1. Math, as it's currently taught and codified, seeks to halt interpretation. Once something is proven, it's proven. Interpretation, from within a mathematical system, should theoretically be impossible.

Understandably then, math has the incredibly seductive appeal of that which is indisputably true. And transcendentally true, for all time. No wonder philosophers from Plato to Russell and Whitehead have looked to math and geometry as an ideal discourse.

2. To deconstruct mathematical systems, you would have to focus on elements which are taken to be givens (self-evidently true) and demonstrate that those elements are actually derived, not self-evident, and in fact constructed.

3. I don't think it's worth trying to show that math bears little relation to "reality" (i.e. that it's a form of representation). I think that most mathematicians know that (Gödel's theorem) and maybe even pride themselves on it.

3.A I also think that it might be more useful to steer clear of explicit givens in a mathematical system. Anything resembling an axiom in geometry acknowledges the fact that it can't be proven. It would be more interesting to interrogate the logical givens which make it possible to move from A to B in a particular proof.

4. It would be much more interesting (and more difficult) to demonstrate how math is derived from specific, contingent, historical circumstances. What would it be like, for instance, to relate Cartesian mathematics to specific historical and philosophical trends in France at the time?

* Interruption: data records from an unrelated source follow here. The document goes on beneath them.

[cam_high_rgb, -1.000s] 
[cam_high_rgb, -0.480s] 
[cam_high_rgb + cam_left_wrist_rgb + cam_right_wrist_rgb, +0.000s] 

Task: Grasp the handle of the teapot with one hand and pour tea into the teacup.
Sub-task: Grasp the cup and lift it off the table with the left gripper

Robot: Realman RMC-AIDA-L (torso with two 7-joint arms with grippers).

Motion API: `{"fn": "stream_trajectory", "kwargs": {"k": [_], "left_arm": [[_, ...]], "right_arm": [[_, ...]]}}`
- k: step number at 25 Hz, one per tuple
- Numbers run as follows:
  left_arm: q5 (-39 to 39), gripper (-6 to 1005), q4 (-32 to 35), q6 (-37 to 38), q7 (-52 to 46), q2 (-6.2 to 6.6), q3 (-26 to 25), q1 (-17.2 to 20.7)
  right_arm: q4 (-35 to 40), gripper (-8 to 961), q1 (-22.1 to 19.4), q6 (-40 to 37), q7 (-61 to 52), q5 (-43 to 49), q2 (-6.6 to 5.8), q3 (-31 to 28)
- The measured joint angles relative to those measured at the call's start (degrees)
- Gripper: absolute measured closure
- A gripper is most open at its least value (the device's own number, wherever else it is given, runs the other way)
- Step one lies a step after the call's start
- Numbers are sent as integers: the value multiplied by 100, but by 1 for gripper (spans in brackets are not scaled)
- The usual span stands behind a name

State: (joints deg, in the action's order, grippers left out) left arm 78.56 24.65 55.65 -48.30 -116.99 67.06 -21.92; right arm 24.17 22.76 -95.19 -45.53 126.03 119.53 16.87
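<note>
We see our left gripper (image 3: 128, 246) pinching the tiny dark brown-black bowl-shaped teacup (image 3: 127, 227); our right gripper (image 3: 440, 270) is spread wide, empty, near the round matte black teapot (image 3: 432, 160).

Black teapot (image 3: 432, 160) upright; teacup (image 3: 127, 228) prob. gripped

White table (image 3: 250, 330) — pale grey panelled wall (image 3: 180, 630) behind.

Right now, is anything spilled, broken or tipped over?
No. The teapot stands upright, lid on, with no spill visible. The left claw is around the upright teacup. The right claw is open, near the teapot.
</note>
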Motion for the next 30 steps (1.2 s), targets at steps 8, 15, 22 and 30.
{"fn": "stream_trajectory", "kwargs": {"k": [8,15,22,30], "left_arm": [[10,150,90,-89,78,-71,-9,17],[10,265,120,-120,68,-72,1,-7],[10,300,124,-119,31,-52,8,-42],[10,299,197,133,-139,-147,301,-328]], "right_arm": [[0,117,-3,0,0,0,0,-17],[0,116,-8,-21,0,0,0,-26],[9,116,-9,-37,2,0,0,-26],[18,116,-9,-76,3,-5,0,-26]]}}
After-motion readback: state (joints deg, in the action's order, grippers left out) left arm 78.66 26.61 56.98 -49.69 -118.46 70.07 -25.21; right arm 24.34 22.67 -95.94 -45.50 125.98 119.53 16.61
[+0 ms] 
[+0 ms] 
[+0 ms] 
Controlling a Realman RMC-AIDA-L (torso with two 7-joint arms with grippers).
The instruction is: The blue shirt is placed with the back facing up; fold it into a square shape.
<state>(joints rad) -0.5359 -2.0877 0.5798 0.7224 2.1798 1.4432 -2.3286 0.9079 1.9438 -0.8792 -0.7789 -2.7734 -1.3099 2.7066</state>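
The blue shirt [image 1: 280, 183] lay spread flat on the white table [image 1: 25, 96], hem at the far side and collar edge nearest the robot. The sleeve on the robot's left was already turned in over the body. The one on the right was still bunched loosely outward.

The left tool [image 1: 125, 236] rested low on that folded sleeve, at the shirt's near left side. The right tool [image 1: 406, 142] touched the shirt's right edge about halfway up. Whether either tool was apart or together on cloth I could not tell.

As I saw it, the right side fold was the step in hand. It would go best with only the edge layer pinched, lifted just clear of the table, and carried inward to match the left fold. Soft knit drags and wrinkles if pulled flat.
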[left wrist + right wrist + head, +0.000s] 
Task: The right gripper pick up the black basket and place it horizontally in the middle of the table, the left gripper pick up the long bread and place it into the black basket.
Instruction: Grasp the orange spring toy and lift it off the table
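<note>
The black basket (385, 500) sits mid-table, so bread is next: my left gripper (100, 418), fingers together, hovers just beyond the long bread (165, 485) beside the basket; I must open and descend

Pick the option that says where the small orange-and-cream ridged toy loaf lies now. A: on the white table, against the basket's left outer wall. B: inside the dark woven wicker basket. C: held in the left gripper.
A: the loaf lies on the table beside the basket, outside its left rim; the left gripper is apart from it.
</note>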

To examine all those weird, deistic beliefs that get written out of Newton's ideas? To do a psychoanalytic study of some more recent mathematicians, demonstrating how local context and childhood experience contributed to a particular proof?

These sorts of moves would seriously disrupt the narrative which mathematics tells about itself: that it is a logical discipline removed from history, contingency, and politics, answerable only to its own rules and self-governing principles. You could also undermine its claims to neutrality

Politics: there's a ripe field. Relate Cartesian mathematics to artillery shell projections. Which relates it to industrialism, imperialism, and the subjection of non-white peoples. Huh, I can imagine how that would sound in the textbooks: "Cartesian mathematics were developed in order to more precisely calculate the arcs needed to drop cannon balls on non-Europeans." (Okay, it's an oversimplification. Cartoon Marxism. But it gives me a sense of where to head. I wonder if "pure" math has its roots, like so many other purities, in Kant. )

Anyway, demonstrating how Cartesian mathematics were appropriated is not the same as showing how they were produced. You could, however, relate them to a specific moment in an emerging tradition of rationalist thought that arose in a dialectic with mercantile capitalism and European colonialism. Yes, that's closer to what I'm after.

5. So, you look at a particular proof, school or system. You focus on the things that appear to be either self-evident or derived only from that proof/school/system's logical procedures. You take those givens and show how they are NOT derived from an ideal logic which is removed from history, politics, and contingency, but are instead derived from local, contingent circumstances.

To do this intelligently, you would have to focus on the obvious dialectic between current mathematicians and a history of mathematical thought. However, that history, like all histories, would be a highly selective one. The problems mathematicians focus on would vary historically and from culture to culture. What makes a mathematician would vary. How the culture (and political forces within it) support him or her would vary.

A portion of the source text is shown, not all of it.